(Items from a data source)
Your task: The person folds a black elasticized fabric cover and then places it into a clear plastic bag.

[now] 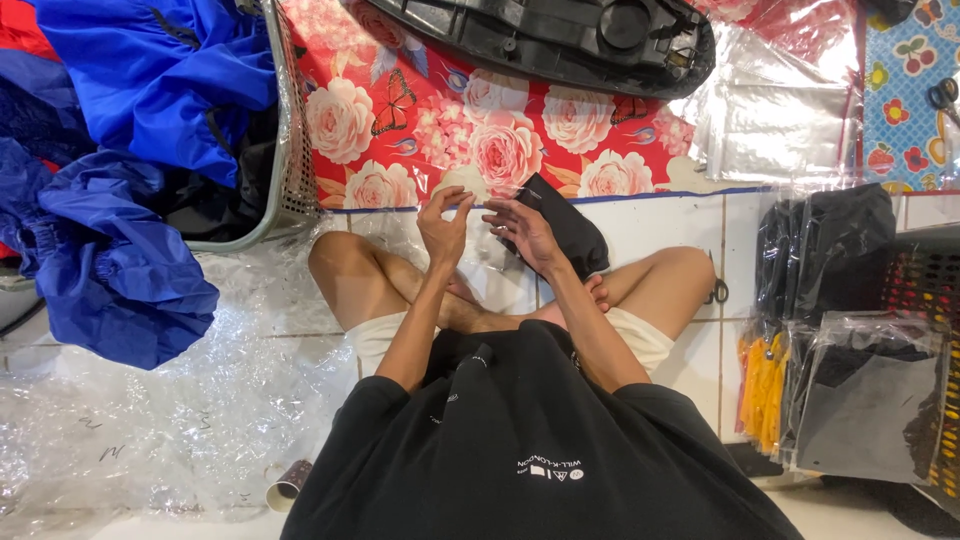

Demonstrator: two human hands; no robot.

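Clear plastic bags (780, 115) lie stacked at the upper right; bagged black garments (865, 400) and yellow ones (762, 385) stand at right.

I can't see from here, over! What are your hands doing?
Left hand pinching clear bag's edge. Right hand on black folded cloth. Nothing blocking.

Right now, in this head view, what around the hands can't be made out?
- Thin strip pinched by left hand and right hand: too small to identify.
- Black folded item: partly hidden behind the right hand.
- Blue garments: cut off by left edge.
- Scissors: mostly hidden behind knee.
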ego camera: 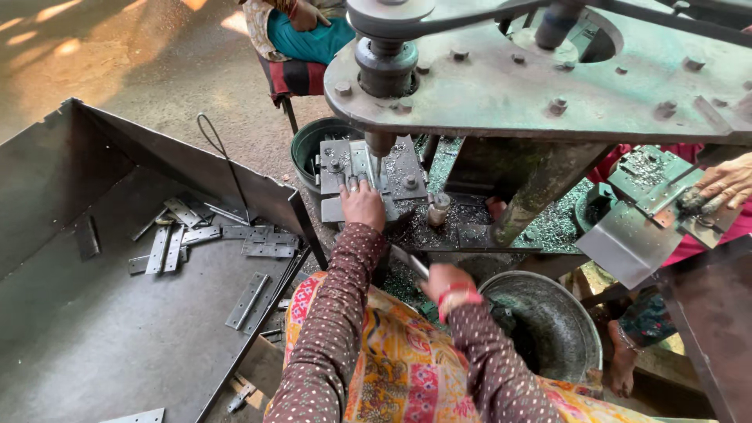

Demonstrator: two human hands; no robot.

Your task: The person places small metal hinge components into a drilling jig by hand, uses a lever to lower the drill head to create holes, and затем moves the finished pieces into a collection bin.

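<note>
My left hand (362,205) rests on the drill jig (338,168), pressing a flat metal hinge plate (361,160) under the drill bit (376,160) of a green drilling machine (533,78). My fingers lie flat on the plate, just below the bit. My right hand (445,283) is lower down, closed on a thin metal lever handle (409,262) beside the machine's column. Metal shavings cover the machine table (462,231).
A big sheet-metal bin (94,313) at left holds several flat hinges (251,300). A round metal bowl (548,321) sits at lower right, a dark bucket (309,149) behind the jig. Another person's hand (724,184) works a second jig (654,192) at right; someone sits beyond.
</note>
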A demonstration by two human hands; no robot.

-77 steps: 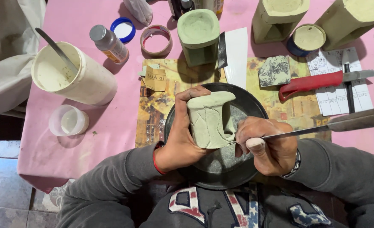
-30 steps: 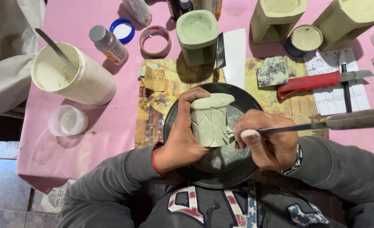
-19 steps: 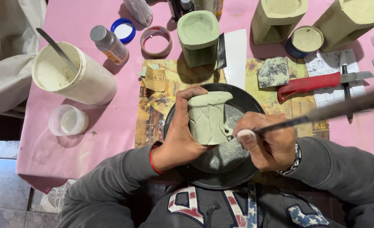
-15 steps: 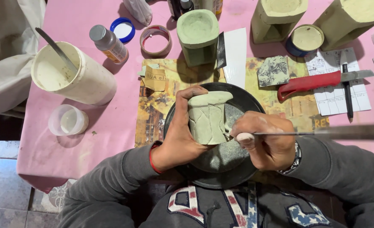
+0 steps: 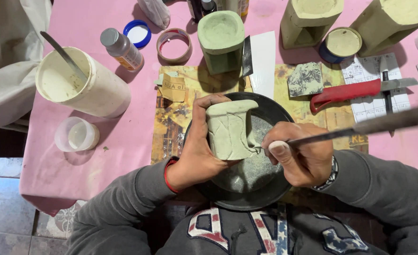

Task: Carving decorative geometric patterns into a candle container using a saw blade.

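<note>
My left hand (image 5: 197, 153) grips a pale green clay vessel (image 5: 230, 130) and holds it tilted over a black round pan (image 5: 246, 196) that lies on the table's near edge. My right hand (image 5: 303, 156) is closed on a long thin metal tool (image 5: 360, 127) whose tip meets the vessel's right side. The tool's handle runs off to the right. Grey dust and shavings lie in the pan beneath the vessel.
A white bucket (image 5: 84, 89) with a stick, a small clear cup (image 5: 76, 134), a bottle (image 5: 121, 47), a blue lid (image 5: 137, 33) and a tape ring (image 5: 173, 45) stand left on the pink cloth. Three more clay vessels (image 5: 220, 40) stand at the back. A red-handled knife (image 5: 355, 89) lies right.
The vessel has been turned slightly in my left hand. My right hand's tool has swung up and down at its far end while its tip stays against the vessel.
</note>
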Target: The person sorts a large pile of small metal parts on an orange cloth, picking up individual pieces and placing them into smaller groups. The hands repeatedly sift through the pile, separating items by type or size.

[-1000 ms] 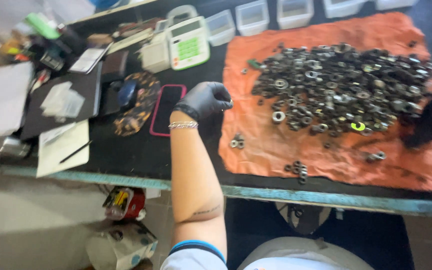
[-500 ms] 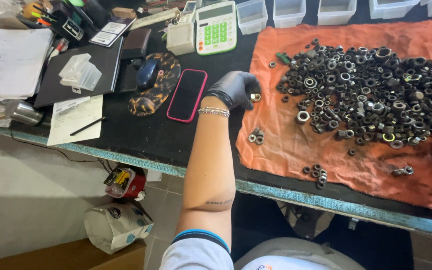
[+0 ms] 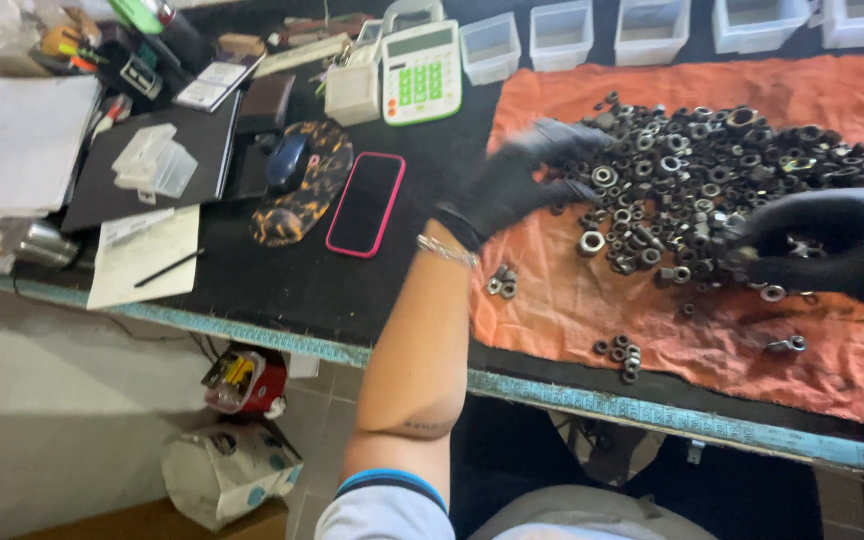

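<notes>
A big heap of dark metal nuts (image 3: 722,170) lies on an orange cloth (image 3: 572,310) spread over the black table. My left hand (image 3: 522,178), in a black glove and blurred, hovers with spread fingers at the heap's left edge and holds nothing I can see. My right hand (image 3: 842,245), also gloved in black, rests on the heap's right side with its fingers curled down among the nuts; whether it grips any is hidden. Small separate clusters of nuts (image 3: 500,283) and a second cluster (image 3: 622,352) sit on the cloth nearer me.
A row of clear plastic bins (image 3: 562,35) lines the far edge. Left of the cloth are a white calculator (image 3: 420,70), a pink-cased phone (image 3: 364,203), a mouse (image 3: 287,160) on a patterned pad, papers (image 3: 142,255) and a pen. The teal table edge (image 3: 592,395) runs in front.
My left hand rose from the cloth's left edge and swung right to the heap, fingers spreading. My right hand has come further into view on the heap.
</notes>
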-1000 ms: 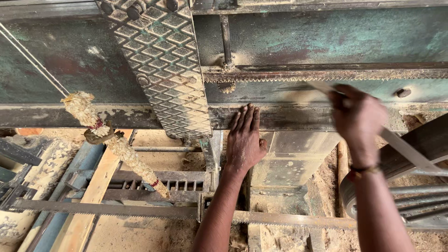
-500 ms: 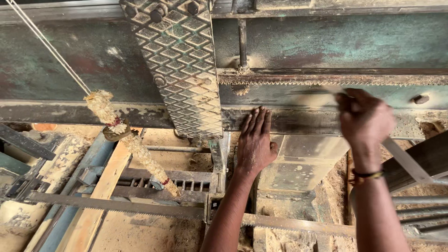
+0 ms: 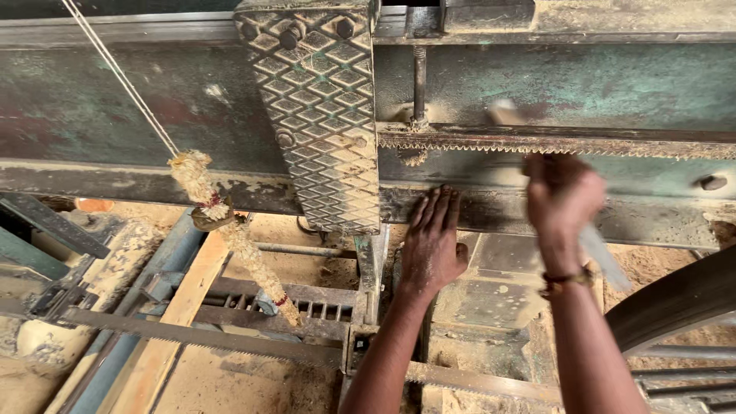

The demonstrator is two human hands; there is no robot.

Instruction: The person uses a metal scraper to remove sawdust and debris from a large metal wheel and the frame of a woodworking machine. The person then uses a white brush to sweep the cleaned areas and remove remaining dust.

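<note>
My left hand lies flat, fingers together, against the lower edge of a rusty green steel beam, just right of a diamond-patterned metal plate. My right hand is blurred and closed around a long flat metal tool, likely a file, whose far end reaches up to the toothed saw blade running along the beam. The tool's handle end sticks out below my wrist.
A frayed rope hangs from a thin cord at the left. Below are a second toothed blade, a wooden plank, metal rails and sawdust. A large dark curved wheel rim sits at the right.
The view has shifted, so the beam and plate sit further right and lower in the picture. My right hand has moved with the tool along the toothed blade. My left hand stays pressed on the beam.
</note>
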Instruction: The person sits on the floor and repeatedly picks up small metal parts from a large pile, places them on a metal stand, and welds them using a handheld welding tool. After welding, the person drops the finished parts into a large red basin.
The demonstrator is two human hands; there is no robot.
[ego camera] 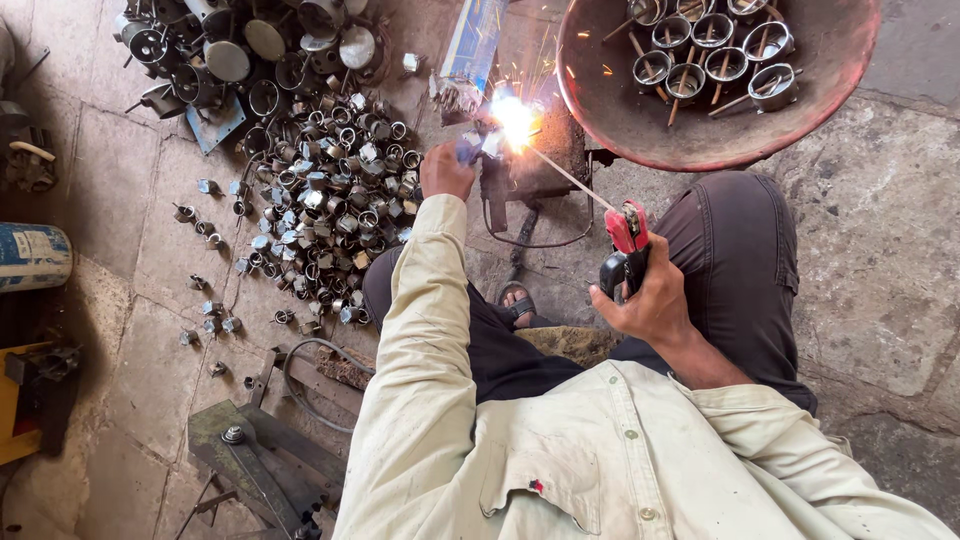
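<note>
My right hand [655,300] grips a red and black electrode holder [626,245]. Its thin welding rod [570,178] slants up and left to a bright arc [515,120] that throws sparks. My left hand [446,170] rests right beside the arc, closed on a small metal piece [470,148] that is mostly hidden by glare. Both sleeves are pale cream. Dark trousers cover my knees, and a sandalled foot [516,303] shows between them.
A heap of small metal rings and cups [335,195] lies to the left, with larger cups [250,50] above it. A round reddish pan [610,110] at top right holds several cups with rods. A dark cable [530,235], a blue canister [35,255] and a metal bracket [260,455] lie around.
</note>
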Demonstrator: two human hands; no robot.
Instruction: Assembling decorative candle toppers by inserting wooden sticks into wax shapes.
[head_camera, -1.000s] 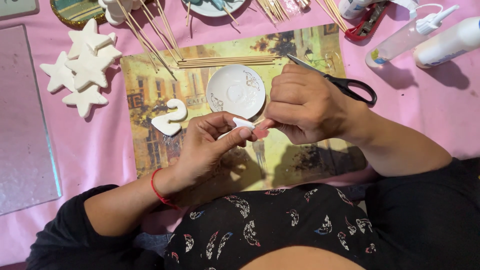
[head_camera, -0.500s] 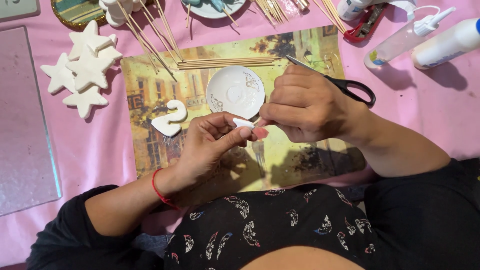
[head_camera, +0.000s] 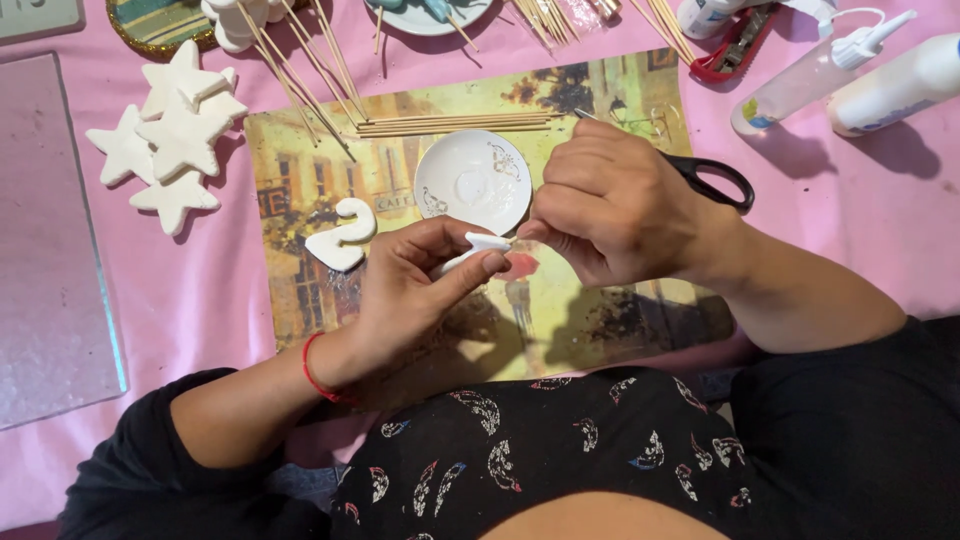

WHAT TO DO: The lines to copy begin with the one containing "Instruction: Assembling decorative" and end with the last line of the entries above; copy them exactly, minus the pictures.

EXERCISE SOLUTION:
Instruction: Assembling decorative candle toppers by inserting wooden sticks into wax shapes.
[head_camera, -1.000s] 
[head_camera, -0.500s] 
[head_camera, +0.000s] 

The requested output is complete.